Minor league affiliations
- Class: Class A (1892, 1897); Independent (1877, 1881–1882, 1889); Class B (1896, 1900);
- League: League Alliance (1877); Eastern Championship Association (1881); League Alliance (1882); Middle States League (1889); Eastern League (1892); Pennsylvania State League (1894, 1896); Atlantic League (1896–1897, 1900);

Major league affiliations
- Team: None;

Minor league titles
- League titles (0): None

Team data
- Name: Philadelphia Defiance (1877); Philadelphia Athletics (minor league) (1877, 1881); Philadelphia Phillies (minor league) (1881–1882); Philadelphia Giants (1889); Philadelphia Athletics (1892); Philadelphia Colts (1894); Philadelphia Athletics (1896–1897, 1900);
- Ballpark: Oakdale Park (1881) Recreation Park (1882) Philadelphia Ball Park (1892, 1900)

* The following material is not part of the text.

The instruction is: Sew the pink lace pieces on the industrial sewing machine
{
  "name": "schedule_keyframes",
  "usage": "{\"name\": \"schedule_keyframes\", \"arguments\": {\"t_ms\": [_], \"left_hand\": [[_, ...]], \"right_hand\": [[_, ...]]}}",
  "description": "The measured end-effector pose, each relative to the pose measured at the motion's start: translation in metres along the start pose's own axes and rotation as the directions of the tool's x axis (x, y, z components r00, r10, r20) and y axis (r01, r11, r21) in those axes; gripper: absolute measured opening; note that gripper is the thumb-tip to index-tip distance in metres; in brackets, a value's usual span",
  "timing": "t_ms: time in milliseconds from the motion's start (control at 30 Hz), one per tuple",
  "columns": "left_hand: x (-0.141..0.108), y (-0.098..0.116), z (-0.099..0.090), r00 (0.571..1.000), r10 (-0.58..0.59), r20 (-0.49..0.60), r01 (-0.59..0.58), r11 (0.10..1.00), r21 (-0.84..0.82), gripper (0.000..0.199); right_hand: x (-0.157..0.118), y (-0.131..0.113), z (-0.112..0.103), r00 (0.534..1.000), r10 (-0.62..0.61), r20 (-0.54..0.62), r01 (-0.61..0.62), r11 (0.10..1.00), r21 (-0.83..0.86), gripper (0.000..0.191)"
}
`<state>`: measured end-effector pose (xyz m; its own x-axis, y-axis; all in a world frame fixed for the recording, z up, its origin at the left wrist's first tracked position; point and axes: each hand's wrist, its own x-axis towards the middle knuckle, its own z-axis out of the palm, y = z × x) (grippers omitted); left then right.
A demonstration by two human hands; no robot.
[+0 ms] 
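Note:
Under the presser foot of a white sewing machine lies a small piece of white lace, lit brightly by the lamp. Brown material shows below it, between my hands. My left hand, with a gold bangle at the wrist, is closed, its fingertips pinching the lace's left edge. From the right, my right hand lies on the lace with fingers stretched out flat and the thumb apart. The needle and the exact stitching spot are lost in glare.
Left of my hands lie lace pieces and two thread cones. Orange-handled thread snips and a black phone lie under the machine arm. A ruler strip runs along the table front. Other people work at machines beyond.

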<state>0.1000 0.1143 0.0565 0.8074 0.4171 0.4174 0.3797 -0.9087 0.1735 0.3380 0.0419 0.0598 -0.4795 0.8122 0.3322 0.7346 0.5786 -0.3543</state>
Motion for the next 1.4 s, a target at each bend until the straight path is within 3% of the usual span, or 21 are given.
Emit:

= Philadelphia Athletics (minor league) =

The Philadelphia Athletics was the primary moniker of the minor league baseball teams based in Philadelphia, Pennsylvania. The minor league Philadelphia teams played various seasons in Philadelphia between 1877 and 1900.

The minor league Philadelphia teams played as members of the League Alliance (1877), Eastern Championship Association (1881), League Alliance (1882), Middle States League (1889), Eastern League (1892), Pennsylvania State League (1894, 1896) and Atlantic League (1896–1897, 1900).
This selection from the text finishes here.